# Is the Plantfinder Updated Regularly?



## Sully (Nov 11, 2005)

Just curious, is the Plantfinder Updated Regularly? I notice there are some plants that have "more info coming soon" and no pictures. Coming soon seems like never, hehe. Just wondering if people are still working on it and updating and adding new plants. BTW, great job on it, very user friendly. 

Happy Holidays,
Sully


----------



## gnatster (Mar 6, 2004)

PlantFinder is one of the more difficult projects APC has ever undertaken. With the updating of the forum software came some changes that broke the programing to backend submission area of the database. A team has been assembled to rectify this matter and we anticipate the ability to add and edit the PlantFinder to be available again soon.


----------



## Sully (Nov 11, 2005)

Awesome! well your work paid off. Probably the most visually pleasing plantfinder I've seen. The only other one I know about is the plantguide at plantgeeks.com. That one is good, but I get confused alot looking at stuff.
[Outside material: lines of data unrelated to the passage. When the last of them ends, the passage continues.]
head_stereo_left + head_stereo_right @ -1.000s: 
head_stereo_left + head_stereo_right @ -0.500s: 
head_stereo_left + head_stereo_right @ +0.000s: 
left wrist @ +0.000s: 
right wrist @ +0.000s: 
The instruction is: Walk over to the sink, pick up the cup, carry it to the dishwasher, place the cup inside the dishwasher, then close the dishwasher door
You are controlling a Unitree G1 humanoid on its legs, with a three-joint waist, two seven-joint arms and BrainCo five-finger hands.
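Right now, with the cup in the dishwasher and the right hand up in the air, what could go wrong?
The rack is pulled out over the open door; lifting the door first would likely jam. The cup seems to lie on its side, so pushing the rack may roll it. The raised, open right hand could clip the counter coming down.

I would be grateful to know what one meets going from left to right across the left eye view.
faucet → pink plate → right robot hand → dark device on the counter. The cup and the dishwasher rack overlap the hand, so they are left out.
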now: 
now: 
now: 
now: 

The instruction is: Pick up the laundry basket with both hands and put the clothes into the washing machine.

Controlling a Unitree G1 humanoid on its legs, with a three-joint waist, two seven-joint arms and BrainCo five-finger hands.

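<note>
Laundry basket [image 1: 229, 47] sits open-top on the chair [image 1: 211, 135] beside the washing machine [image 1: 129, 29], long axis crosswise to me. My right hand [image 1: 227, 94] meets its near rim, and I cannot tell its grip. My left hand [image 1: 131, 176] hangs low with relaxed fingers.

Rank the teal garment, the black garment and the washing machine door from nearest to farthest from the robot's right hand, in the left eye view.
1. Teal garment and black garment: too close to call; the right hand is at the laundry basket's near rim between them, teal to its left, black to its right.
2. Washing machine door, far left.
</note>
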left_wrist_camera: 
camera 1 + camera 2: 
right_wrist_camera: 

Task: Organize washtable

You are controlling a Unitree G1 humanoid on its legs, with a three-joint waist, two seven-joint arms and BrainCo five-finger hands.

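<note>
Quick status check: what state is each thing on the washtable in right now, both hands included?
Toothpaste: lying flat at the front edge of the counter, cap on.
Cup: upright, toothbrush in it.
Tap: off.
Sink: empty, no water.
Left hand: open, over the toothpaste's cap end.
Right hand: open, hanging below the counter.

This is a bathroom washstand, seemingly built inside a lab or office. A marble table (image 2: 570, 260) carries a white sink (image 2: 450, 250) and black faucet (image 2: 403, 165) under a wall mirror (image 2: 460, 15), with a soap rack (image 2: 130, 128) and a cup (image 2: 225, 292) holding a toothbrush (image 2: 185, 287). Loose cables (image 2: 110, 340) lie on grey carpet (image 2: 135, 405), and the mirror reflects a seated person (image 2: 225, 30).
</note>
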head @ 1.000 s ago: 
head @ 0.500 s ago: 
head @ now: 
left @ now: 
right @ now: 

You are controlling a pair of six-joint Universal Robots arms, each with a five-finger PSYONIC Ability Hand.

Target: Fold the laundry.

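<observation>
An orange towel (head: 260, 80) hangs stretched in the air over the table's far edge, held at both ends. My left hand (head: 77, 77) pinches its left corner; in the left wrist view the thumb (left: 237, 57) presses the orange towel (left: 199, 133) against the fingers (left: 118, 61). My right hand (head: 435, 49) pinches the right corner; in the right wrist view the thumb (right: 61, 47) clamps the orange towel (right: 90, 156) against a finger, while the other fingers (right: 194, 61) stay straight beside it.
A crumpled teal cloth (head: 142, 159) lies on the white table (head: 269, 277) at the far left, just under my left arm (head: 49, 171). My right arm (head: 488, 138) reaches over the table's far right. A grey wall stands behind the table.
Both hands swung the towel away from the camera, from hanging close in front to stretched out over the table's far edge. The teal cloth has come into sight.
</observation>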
I refer to this one first, the I go to cross reference or check on stuff that's not posted on APC plant finder. If it weren't for the plantfinder, I might not have visited this site as often. Let us know when it gets updated will ya? Gnaster simply rocks!

Thanks!

Sully!


----------



## dennis (Mar 1, 2004)

Sully said:


> Gnaster simply rocks!


That's very true although we try not to tell him too much Sssshhhh!


----------



## MiamiAG (Jan 13, 2004)

We are almost done with the PlantFinder fix. We are in testing at the moment. If things are OK, should be a matter of a day or so. I know Carlos has a lot of updates he wants to put up.


----------



## Bert H (Mar 2, 2004)

> We are almost done with the PlantFinder fix. We are in testing at the moment. If things are OK, should be a matter of a day or so. I know Carlos has a lot of updates he wants to put up.


Looking forward to it!


----------



## tsunami (Jan 24, 2004)

Expect about two dozen brand new plant entries to be added almost immediately after the Plant Finder is fully functional.
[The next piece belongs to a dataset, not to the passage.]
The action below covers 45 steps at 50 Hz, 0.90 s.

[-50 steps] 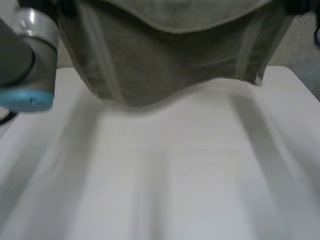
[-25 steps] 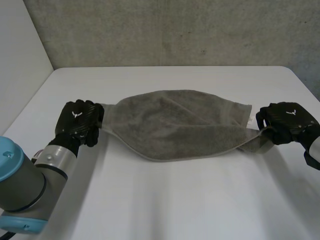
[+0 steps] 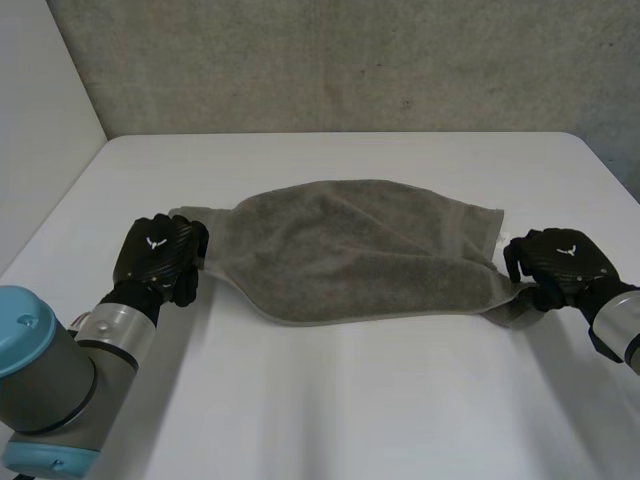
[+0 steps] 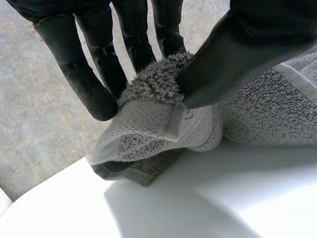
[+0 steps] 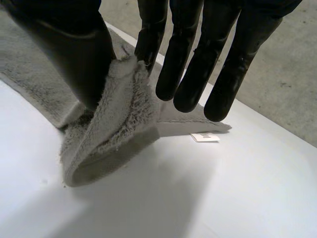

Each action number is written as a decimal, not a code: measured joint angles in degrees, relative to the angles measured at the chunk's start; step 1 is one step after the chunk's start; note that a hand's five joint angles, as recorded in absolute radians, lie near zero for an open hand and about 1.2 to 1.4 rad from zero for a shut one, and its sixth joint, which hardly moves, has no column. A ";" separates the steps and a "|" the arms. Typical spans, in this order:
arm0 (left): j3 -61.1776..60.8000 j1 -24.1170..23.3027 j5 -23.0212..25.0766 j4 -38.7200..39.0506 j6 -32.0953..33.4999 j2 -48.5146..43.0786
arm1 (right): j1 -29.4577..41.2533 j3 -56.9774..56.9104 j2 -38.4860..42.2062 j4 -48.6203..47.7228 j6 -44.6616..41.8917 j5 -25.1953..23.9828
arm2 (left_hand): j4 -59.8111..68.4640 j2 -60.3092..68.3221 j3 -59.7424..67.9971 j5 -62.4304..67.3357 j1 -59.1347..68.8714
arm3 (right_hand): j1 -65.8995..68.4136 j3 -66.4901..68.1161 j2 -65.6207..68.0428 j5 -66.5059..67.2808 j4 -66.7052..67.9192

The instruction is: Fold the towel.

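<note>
The left hand [image 3: 158, 258] is sitting low on the white table [image 3: 350, 400], pinching the bunched left end of the towel [image 3: 350, 250] between thumb and fingers. The towel is lying stretched across the table's middle, its near edge sagging in a curve, with bare tabletop in front and behind. The right hand [image 3: 555, 265] is pinching the right end between thumb and one finger, the rest hanging straight.

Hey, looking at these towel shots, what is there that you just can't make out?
- Head view: the backs of the left hand and right hand cover the ends of the towel, hiding the grips there.
- Head view: the towel's top layer hides whatever lies beneath it.
- Right wrist view: the white label by the fingertips is too small to read.
</note>
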 measured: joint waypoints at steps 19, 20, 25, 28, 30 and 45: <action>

We will also be busily working on all those plant descriptions (Coming soon!) as well.

Carlos


----------



## Sully (Nov 11, 2005)

Ah, great news. I wasn't expecting this to be happening so quickly. =D> =D> =D> 

Thanks for keeping us updated.

-Sully


----------



## Gomer (Feb 2, 2004)

dennis said:


> That's very true although we try not to tell him too much Sssshhhh!


exactly!

Carlos sent me some links today of new stuff, so expect to see more goodies in The PF!


----------